Thanks so much for this tutorial. I could connect my E50 thru ubuntu gutsy in just 2 mins. Everything was automatically configured. I needn't change anything in wvdialconf.


----------



## cam.turn (Nov 20, 2007)

Hello,

Why are you attempting to use wvdial? Of course, that's the semi-official way for the Tata Indicom Plug2Surf (as in it's in the manual), but for just about every other phone that you're likely to have, GPRS Easy Connect should work!

You can find a guide to installing it on their website, at *www.gprsec.hu/modules/docs/. Note that it doesn't work for Ubuntu  (Kubuntu, Xubuntu, or any of the other *buntus) yet, but there is a workaround - install everything by hand! 
The guide is at *www.gprsec.hu/modules/news/view.php?id=260.

Apparently the system supports Airtel at the least, but they don't have Vodafone listed there - annoying, since with Vodafone being an international company, surely they'll have 3G before anyone else? Someone should track down the Vodafone details and post them on the forum there.

That's all folks (power cut),
Cam.Turn

WARNING: DON'T try installing any other software by hand if it doesn't work, as it's VERY likely that you'll break your system. Instead, ask on their forum, or e-mail one of the developers. If it turns out that you HAVE to install it by hand, ask the developers to give you detailed instructions.


----------



## New (Nov 29, 2007)

Hi guys... I tried connect my k750i to net using Ubuntu today..I followed the procedure which is the first page..After the command 
"kwrite  /etc/wvdial.conf" it asks to install some application which is not there in my system.


----------



## gary4gar (Nov 29, 2007)

New said:
			
		

> Hi guys... I tried connect my k750i to net using Ubuntu today..I followed the procedure which is the first page..After the command
> "kwrite  /etc/wvdial.conf" it asks to install some application which is not there in my system.

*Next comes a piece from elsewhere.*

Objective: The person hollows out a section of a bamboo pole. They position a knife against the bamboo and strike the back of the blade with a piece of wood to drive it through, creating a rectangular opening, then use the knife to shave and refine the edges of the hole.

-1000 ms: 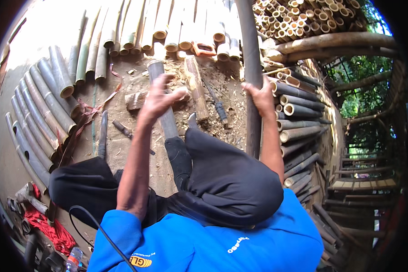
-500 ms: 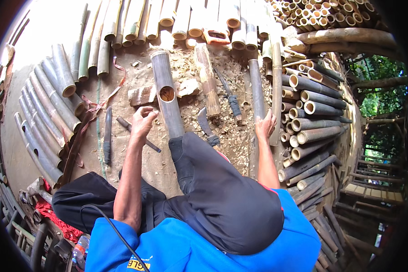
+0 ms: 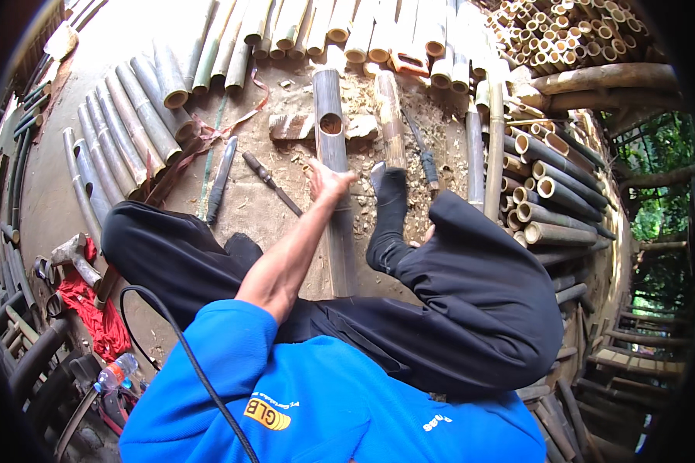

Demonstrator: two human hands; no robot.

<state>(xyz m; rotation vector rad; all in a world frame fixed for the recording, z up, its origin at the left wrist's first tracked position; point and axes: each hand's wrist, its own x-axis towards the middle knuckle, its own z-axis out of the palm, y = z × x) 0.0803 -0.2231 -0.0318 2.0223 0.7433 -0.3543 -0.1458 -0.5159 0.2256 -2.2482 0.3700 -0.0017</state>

dude what was the name of some application?
also you can also try gedit in place of kate if you have a Gnome Desktop


----------



## New (Nov 29, 2007)

Yes.. I have Gnome and will try it..Thanks..
Edit: I tried it by giving kate..Error is like this"The program k write is not installed on your system.You can install it by giving command ---------(some command).When I enter that command it gives the error like this" E:could't find package Kate"


----------



## gary4gar (Nov 29, 2007)

New said:
			
		

> Yes.. I have Gnome and will try it..Thanks..
> Edit: I tried it by giving kate..Error is like this"The program k write is not installed on your system.You can install it by giving command ---------(some command).When I enter that command it gives the error like this" E:could't find package Kate"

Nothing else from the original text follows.